TASK REQUIREMENTS: Give the data again exactly, from its opening line through the line in which "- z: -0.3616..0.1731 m" appears.

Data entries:
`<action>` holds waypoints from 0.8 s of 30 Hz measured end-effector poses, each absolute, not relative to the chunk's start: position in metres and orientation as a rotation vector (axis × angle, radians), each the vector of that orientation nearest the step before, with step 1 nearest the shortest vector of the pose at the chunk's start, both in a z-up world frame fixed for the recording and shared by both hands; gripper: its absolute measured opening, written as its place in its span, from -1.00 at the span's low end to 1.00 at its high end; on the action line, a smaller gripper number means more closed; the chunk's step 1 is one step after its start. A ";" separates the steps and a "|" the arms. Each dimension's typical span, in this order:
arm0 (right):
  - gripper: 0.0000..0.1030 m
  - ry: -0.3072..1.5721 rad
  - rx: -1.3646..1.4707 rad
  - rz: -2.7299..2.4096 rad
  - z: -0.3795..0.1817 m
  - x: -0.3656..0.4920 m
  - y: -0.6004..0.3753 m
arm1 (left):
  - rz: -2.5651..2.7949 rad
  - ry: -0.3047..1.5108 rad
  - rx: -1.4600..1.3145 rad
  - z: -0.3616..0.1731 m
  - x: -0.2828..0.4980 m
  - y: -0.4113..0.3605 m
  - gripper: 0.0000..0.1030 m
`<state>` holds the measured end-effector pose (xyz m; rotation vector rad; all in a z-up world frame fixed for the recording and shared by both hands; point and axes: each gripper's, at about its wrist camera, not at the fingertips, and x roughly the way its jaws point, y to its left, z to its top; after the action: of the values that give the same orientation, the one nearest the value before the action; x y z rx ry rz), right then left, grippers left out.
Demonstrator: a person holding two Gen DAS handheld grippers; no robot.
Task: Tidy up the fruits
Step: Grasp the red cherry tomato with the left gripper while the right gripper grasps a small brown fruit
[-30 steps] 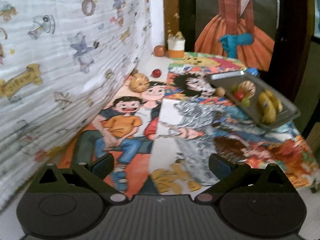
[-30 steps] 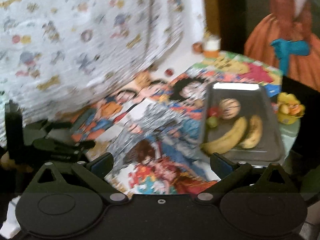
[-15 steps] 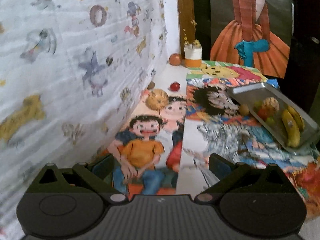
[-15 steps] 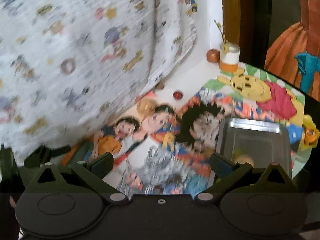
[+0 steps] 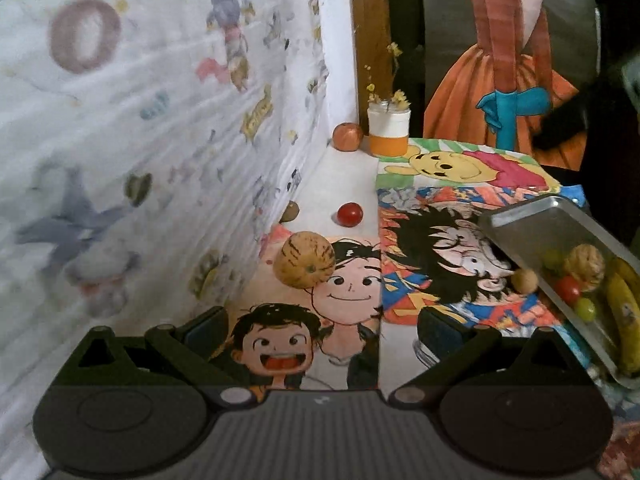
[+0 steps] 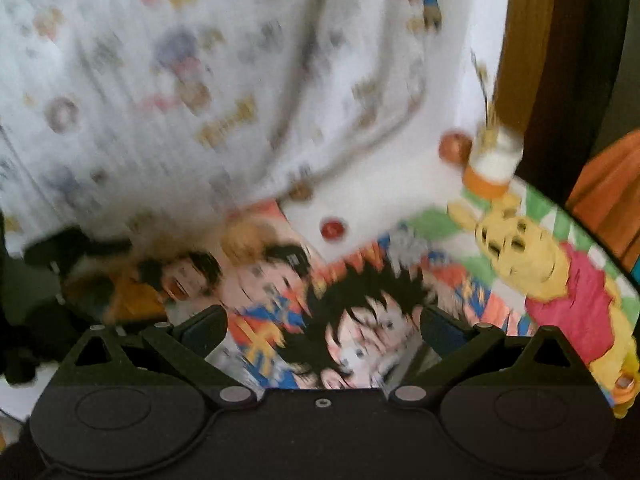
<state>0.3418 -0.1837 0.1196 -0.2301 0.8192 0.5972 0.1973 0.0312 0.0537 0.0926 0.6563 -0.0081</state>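
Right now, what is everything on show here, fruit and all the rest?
Striped tan melon: one, on the cartoon-print table cover, ahead of the left gripper.
Small red round fruit: one, on the white patch beyond the melon.
Brownish fruit: one, against the patterned white curtain.
Orange-red round fruit: one, far corner, beside the white and orange jar of yellow flowers.
Metal tray: one, silver, right side, holding yellow bananas, a tan ball-like fruit, a red fruit and green ones.
Small tan round fruit: one, at the tray's near rim.
Left gripper: black, open, empty.
Right gripper: black, open, empty; view blurred.
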 end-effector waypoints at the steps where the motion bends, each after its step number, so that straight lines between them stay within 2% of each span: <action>1: 0.99 0.834 -0.246 0.612 0.110 0.345 -0.186 | -0.007 0.660 0.088 0.050 0.203 0.032 0.99; 8: 0.98 0.833 -0.464 0.721 0.069 0.327 -0.188 | -0.031 0.645 0.061 0.035 0.235 0.031 0.99; 12: 0.91 0.792 -0.618 0.750 0.056 0.307 -0.180 | -0.072 0.595 0.073 0.038 0.256 0.017 0.99; 17: 0.59 0.772 -0.668 0.756 0.047 0.297 -0.178 | -0.141 0.547 0.141 0.037 0.290 -0.008 0.99; 20: 0.35 0.779 -0.650 0.749 0.043 0.298 -0.182 | -0.180 0.541 0.216 0.032 0.308 -0.021 0.99; 22: 0.10 0.785 -0.632 0.746 0.040 0.300 -0.184 | -0.188 0.555 0.254 0.027 0.319 -0.027 0.99; 24: -0.01 0.788 -0.627 0.748 0.037 0.302 -0.185 | -0.187 0.573 0.262 0.023 0.329 -0.029 0.99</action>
<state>0.3023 -0.1850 0.0366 -0.6274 0.7885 0.7484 0.3294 -0.0287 0.0232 0.2621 0.5733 -0.1872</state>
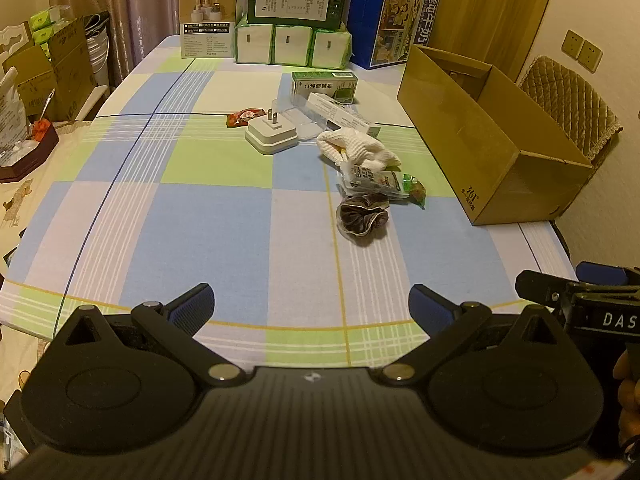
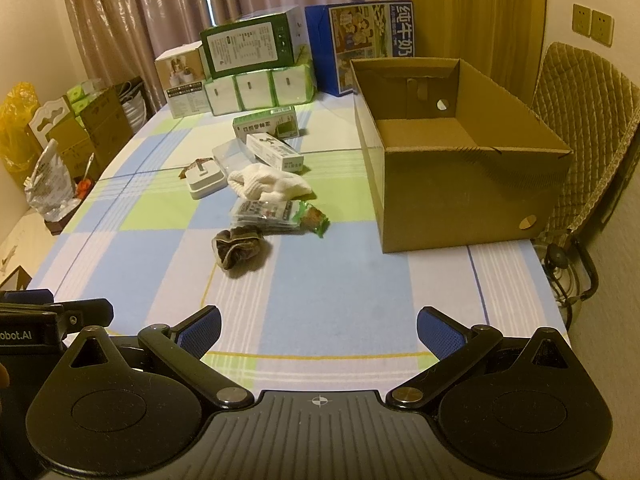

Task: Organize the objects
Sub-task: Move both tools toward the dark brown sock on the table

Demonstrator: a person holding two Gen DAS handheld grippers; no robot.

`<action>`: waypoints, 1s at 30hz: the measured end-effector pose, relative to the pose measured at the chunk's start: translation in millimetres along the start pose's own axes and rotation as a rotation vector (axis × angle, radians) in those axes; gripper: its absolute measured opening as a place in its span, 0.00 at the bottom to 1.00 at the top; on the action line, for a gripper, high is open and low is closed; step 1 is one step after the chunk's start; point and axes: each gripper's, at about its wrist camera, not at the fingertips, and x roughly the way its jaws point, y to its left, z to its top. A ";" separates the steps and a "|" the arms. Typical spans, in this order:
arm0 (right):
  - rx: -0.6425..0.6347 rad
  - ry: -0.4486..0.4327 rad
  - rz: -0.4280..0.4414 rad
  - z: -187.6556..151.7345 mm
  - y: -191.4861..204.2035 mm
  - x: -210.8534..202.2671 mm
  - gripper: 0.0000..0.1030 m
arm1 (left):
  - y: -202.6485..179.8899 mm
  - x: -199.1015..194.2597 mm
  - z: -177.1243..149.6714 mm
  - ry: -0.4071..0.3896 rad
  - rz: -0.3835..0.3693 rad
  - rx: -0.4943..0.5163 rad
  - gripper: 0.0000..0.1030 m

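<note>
Cardboard box (image 2: pixel 460 184) interior bare in right view only, left gripper (image 1: pixel 311 304) wide, right gripper (image 2: pixel 319 330) wide.

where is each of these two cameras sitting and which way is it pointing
Left wrist: on the left gripper, facing along the table toward the clutter; its open fingers, the right gripper's side and a hand show.
Right wrist: on the right gripper, facing the empty cardboard box; open fingers, left gripper's edge.
Shared: scrunchie, charger, box.

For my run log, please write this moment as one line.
left gripper: open, empty | right gripper: open, empty | cardboard box: empty | scrunchie: on table, nearest
</note>
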 end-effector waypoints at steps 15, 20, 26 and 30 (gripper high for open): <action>-0.002 0.006 -0.002 0.6 1.4 3.4 0.98 | 0.9 0.3 -1.3 0.002 -0.003 0.000 0.99; -0.002 0.006 -0.002 0.9 1.6 4.1 0.98 | 1.0 0.3 -1.5 0.004 -0.002 0.002 0.99; 0.003 0.014 -0.003 -1.6 0.2 6.6 0.98 | 2.0 4.4 -2.6 0.012 0.007 0.009 0.99; 0.007 0.020 -0.003 -1.3 -0.5 8.8 0.98 | 1.9 6.3 -2.2 0.015 0.005 0.012 0.99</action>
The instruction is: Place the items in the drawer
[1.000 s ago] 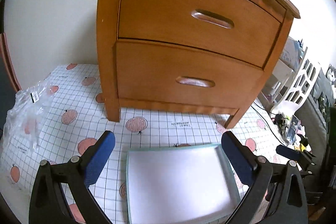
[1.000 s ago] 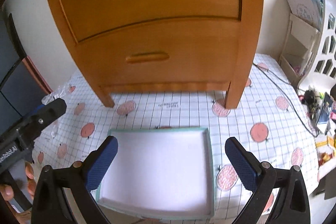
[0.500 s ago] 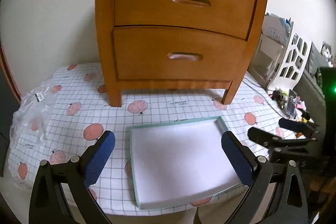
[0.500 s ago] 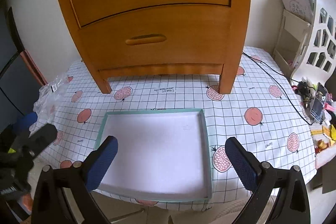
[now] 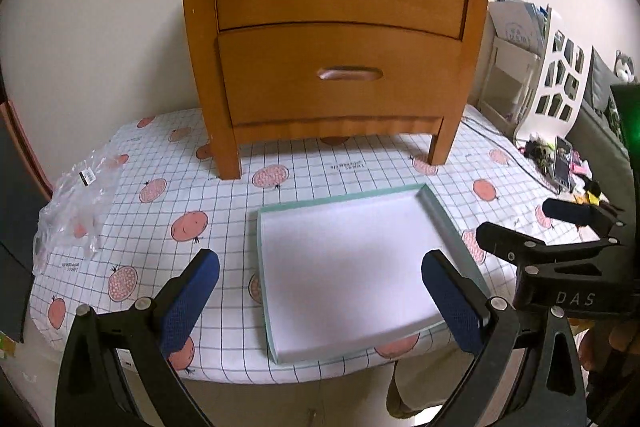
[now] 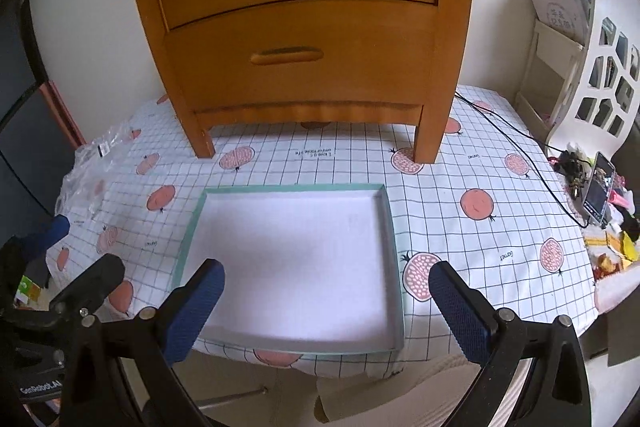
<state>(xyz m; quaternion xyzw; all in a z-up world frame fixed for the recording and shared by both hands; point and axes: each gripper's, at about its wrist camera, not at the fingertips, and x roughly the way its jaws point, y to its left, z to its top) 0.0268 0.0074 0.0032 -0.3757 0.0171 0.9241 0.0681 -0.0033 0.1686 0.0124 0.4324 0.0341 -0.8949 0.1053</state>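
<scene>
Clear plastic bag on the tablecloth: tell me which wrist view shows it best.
The left wrist view: the clear plastic bag lies in plain sight with its black label visible. In the right wrist view the bag is smaller, squeezed toward the frame's left edge.

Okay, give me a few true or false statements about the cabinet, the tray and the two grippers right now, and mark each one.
1. Both drawers of the wooden cabinet are shut. True.
2. The white tray holds several items. False: it lies empty.
3. The left gripper is clamped on the tray. False: it is open and holds nothing.
4. The right gripper is open and empty. True.
5. The crumpled plastic bag lies on top of the cabinet. False: it lies on the checked tablecloth, off to the cabinet's left.
</scene>
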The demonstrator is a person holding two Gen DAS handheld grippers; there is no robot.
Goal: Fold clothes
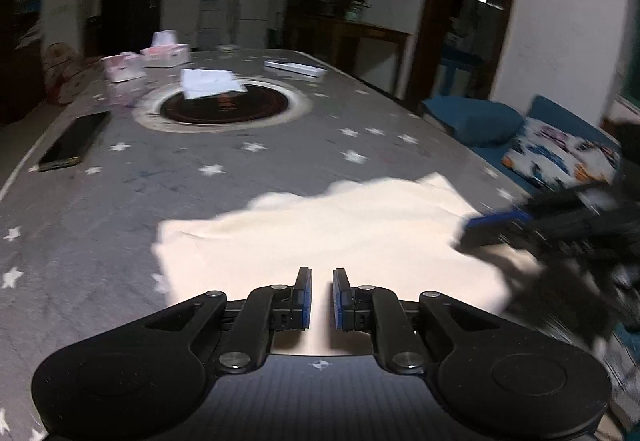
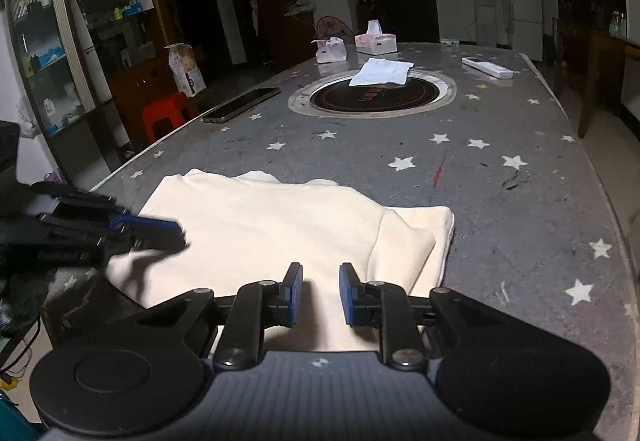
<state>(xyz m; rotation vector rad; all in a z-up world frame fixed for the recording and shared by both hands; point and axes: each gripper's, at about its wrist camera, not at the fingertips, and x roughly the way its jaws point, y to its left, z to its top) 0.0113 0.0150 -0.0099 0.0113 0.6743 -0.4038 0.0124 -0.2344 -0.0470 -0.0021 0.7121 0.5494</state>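
Right wrist view: cream garment (image 2: 280, 225) folded near table (image 2: 520, 221) edge; both grippers' fingers (image 2: 294, 293) narrowly parted, empty

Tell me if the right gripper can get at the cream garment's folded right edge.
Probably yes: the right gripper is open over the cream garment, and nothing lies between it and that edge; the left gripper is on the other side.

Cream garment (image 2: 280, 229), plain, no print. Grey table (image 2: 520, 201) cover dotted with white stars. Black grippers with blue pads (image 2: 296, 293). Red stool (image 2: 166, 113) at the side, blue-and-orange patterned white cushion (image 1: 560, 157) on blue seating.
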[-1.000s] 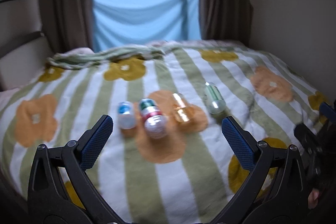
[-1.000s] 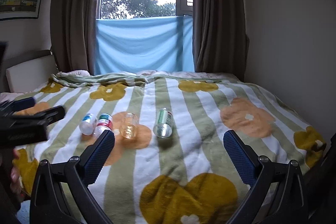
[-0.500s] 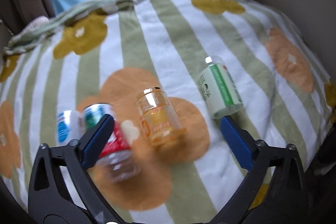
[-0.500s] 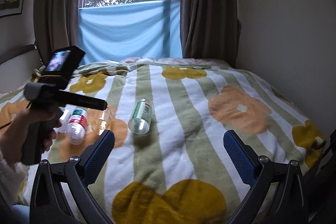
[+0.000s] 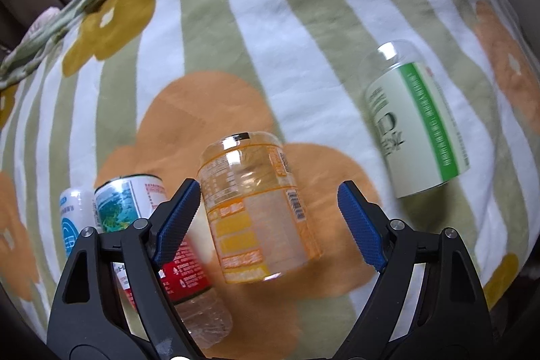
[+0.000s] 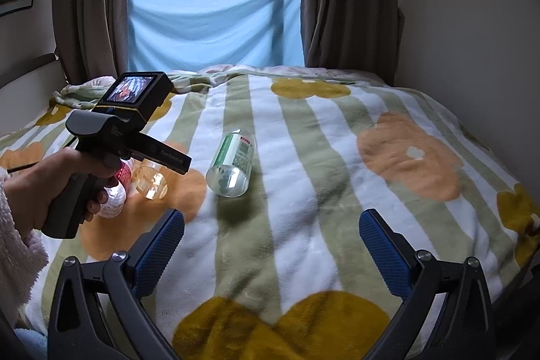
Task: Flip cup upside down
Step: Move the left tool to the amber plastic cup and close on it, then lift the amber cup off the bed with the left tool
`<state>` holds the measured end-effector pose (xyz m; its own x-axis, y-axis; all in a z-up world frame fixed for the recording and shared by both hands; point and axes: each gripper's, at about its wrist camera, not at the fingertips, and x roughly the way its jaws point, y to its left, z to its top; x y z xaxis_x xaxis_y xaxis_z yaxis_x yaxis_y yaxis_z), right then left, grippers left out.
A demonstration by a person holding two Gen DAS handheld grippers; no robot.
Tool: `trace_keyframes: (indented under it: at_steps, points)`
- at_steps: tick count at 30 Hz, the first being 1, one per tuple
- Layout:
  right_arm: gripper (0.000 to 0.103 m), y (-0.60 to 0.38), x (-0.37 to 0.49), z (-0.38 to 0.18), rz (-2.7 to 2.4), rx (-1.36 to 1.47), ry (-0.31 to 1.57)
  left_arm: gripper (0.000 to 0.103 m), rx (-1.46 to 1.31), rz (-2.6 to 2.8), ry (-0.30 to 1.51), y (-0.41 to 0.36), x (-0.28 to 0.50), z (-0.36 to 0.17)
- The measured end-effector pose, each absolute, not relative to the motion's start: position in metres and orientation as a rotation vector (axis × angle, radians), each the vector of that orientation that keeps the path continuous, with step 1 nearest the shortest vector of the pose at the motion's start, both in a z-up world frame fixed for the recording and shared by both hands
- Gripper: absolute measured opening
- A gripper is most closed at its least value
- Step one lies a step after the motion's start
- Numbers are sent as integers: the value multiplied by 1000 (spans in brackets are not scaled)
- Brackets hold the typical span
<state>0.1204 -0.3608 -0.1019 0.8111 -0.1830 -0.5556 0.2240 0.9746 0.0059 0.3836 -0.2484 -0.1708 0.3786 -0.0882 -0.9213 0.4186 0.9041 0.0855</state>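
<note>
Seemingly light and thin-walled, the clear orange-labelled cup [image 5: 256, 208] lies on its side at lower centre of the left wrist view, on the soft striped blanket [image 5: 303, 32]; it looks slick and easy to crush, so a gentle hold across its mid-body seems best. The left gripper [image 5: 270, 218] is spread wide around it, not touching. The right gripper [image 6: 270, 245] hangs released over bare blanket. The cup's print is too blurred to read; the left gripper's handle reads "GenRobot.AI". A green-striped cup [image 5: 418, 123] lies at right.
</note>
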Motion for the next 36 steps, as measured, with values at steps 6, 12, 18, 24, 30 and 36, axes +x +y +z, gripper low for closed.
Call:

ANSWER TO THE PROBLEM:
`<action>` holds waypoints from 0.8 s of 30 Hz measured end-effector poses, each absolute, not relative to the chunk's start: position in metres and orientation as a rotation vector (axis × angle, radians), each the vector of that orientation nearest the step before, with step 1 nearest the shortest vector of the pose at the chunk's start, both in a z-up world frame fixed for the recording and shared by both hands; gripper: its absolute measured opening, written as its place in its span, from -1.00 at the span's low end to 1.00 at its high end; on the action line, a smaller gripper number means more closed; the chunk's step 1 is one step after its start. A ";" separates the steps and a "|" the arms. Each dimension's typical span, in this order:
arm0 (right):
  - gripper: 0.0000..0.1030 m
  - ry: -0.3072..1.5721 rad
  - rx: -1.3646..1.4707 rad
  - rz: -2.7299..2.4096 rad
  - z: -0.3795..0.1817 m
  - x: -0.3656..0.4920 m
  - y: -0.6004..0.3753 m
arm1 (left):
  - rz: -2.5651..2.7949 rad
  - ry: -0.3047..1.5108 rad
  - rx: -1.4600..1.3145 rad
  - z: -0.3616..0.1731 m

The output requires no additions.